Treibjagd Wir brauchen ihn nach wie vor: den guten, alten Skandal

Kleine und größere Skandale und erschüttern immer wieder das Land. In der Politik, im Sport, im Showbusiness, in der Wirtschaft weniger. Vor allem: Der Umgang mit ihnen hat sich verändert.

Heute wird, verstärkt durch Internet und Dauerbeobachtung der Social Media, jede Kleinigkeit skandalisiert. Journalisten, Staatsanwälte und selbst erklärte Aufklärer machen gnadenlos Jagd auf mögliche Verdächtige. Jeden Verantwortlichen und halbwegs Prominenten kann es treffen. Chancen, dem Sturm der Empörung zu entkommen, haben sie kaum.

Das sind grob zusammengefasst die Thesen des Bandes „Die Skandal-Republik“, den der Politikredakteur und Autor Ludwig Greven jetzt vorgelegt hat (Edition Lingen Stiftung).

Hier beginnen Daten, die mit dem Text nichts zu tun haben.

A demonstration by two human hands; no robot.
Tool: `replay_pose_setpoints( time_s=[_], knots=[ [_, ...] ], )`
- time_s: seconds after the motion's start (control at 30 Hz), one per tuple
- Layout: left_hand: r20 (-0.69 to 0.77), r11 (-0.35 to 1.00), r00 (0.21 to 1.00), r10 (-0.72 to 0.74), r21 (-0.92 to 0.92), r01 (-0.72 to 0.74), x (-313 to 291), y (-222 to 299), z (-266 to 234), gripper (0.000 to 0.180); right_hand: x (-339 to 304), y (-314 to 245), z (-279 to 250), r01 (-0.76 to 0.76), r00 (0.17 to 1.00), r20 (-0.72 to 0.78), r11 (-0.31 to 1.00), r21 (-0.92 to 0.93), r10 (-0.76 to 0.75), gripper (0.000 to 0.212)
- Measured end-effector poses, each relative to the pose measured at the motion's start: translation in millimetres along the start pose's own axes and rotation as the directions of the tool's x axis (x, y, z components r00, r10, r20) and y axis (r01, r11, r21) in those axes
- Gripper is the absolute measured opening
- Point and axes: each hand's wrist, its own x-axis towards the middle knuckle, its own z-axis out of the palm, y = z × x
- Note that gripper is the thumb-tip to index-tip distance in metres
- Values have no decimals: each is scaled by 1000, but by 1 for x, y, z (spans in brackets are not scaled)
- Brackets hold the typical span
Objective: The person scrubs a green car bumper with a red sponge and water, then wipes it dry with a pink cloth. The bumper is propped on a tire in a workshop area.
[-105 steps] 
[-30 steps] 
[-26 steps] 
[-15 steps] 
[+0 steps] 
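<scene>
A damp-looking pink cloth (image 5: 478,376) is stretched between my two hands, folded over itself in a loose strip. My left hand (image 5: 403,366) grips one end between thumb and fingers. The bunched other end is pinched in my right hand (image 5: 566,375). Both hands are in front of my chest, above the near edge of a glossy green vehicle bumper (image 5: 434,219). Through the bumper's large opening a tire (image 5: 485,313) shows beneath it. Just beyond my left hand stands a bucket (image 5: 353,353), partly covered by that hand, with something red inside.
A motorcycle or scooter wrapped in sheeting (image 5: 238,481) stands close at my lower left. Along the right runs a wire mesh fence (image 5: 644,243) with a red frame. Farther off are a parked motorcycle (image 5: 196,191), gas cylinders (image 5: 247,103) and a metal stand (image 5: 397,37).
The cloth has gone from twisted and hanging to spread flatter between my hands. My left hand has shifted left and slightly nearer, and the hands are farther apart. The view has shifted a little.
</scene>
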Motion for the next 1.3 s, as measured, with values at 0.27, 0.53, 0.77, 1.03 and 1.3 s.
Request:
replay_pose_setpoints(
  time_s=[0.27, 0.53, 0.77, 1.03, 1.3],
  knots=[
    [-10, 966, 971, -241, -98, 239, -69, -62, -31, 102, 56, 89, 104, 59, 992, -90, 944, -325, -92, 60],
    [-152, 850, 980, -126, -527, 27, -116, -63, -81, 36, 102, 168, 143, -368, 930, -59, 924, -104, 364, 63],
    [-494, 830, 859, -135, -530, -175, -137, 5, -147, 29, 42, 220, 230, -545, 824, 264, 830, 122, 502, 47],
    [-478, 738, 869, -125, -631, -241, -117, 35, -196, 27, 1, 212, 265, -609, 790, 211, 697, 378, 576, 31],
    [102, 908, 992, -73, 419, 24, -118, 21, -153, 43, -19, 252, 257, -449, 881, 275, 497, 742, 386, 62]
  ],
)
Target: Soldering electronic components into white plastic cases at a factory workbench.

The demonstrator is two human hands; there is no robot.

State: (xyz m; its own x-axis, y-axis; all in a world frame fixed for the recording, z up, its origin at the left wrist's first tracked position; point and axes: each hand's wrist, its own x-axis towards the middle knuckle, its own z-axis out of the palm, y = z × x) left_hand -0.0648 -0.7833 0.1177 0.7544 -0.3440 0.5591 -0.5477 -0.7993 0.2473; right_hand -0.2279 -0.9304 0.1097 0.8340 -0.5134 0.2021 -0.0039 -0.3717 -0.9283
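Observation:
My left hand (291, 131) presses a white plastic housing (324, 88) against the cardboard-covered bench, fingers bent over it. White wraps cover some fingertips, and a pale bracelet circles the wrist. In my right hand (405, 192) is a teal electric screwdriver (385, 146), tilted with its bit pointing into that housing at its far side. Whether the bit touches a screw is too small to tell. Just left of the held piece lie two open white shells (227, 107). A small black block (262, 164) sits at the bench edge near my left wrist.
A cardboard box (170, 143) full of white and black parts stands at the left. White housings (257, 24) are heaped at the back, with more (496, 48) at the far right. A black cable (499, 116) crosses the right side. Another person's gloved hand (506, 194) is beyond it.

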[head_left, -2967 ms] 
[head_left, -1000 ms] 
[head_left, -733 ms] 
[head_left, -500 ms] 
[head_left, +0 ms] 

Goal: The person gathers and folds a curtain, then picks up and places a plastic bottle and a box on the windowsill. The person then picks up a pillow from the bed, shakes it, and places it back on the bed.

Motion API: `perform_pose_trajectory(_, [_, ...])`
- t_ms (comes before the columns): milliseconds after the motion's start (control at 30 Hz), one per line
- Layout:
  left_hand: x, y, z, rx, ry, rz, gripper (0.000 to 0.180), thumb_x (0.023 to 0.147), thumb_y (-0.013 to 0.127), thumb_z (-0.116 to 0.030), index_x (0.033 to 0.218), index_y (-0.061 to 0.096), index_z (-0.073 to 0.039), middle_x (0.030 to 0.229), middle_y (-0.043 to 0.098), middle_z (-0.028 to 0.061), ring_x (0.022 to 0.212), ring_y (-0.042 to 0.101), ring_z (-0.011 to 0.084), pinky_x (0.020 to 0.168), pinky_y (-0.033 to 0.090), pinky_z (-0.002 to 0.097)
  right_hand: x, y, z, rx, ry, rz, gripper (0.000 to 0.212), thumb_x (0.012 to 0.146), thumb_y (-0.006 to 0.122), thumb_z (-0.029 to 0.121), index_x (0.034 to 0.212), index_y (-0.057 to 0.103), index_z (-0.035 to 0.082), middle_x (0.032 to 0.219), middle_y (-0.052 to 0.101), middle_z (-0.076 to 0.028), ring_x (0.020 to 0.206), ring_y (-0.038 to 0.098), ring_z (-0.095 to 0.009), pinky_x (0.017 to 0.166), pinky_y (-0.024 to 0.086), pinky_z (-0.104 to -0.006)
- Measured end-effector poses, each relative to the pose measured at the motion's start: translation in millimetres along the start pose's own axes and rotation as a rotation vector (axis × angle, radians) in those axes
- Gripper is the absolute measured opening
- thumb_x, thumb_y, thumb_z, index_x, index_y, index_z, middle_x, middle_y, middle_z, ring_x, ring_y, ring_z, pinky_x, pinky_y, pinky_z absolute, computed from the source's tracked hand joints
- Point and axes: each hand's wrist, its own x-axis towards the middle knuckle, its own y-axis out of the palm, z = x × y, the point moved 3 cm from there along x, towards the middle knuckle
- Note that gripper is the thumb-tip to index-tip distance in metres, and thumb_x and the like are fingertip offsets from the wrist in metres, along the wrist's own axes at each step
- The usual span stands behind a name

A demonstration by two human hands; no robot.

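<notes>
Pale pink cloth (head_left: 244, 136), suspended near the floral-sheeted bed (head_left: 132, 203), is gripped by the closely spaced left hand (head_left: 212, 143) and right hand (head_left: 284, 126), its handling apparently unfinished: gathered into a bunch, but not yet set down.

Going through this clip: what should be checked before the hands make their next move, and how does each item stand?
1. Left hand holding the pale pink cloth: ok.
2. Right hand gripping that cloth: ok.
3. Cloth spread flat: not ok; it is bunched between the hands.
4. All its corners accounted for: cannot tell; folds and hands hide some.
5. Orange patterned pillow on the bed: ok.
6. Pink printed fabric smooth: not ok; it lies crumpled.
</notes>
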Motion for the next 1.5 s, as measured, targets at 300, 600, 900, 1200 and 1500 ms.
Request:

Bleibt die Frage: Stimmt das denn? Darf ein Skandal um die Plagiats­affäre des früheren Verteidigungsministers Karl-Theodor zu Guttenberg mit dem um die unterbliebene Aufklärung der NSU-Morde, dem Landesverrats-Vorwurf gegen Blogger oder mit den skandalösen NSA-Ausspähprogrammen verglichen werden?

Bei einem Skandal, so lernen wir bei Wikipedia, handelt es sich zuerst um eine (allgemeine) Entrüstung oder Empörung „im Sinne eines moralischen Gefühls“.

Das Wort leitet sich danach vom griechischen „skandalon“ ab, was Fallstrick, Anstoß oder Ärgernis meint. Skandale seien auch Ausdruck einer funktionierenden Öffentlichkeit und diese haben damit schon einmal einen positiven Aspekt. Darüber hinaus ließe sich argumentieren: Zu wissen, worüber sich eine Gesellschaft empört, lässt ablesen, wo überschrittene Grenzen liegen. Mit anderen Worten, wer die Skandale kennt, der kennt die Gesellschaft. Alles klar so weit? Deswegen müssen wir den Ausführungen des oben erwähnten Herrn Greven kurz widersprechen. Der Skandal ist vielleicht ein wenig auf den Hund gekommen. Wir brauchen in trotzdem.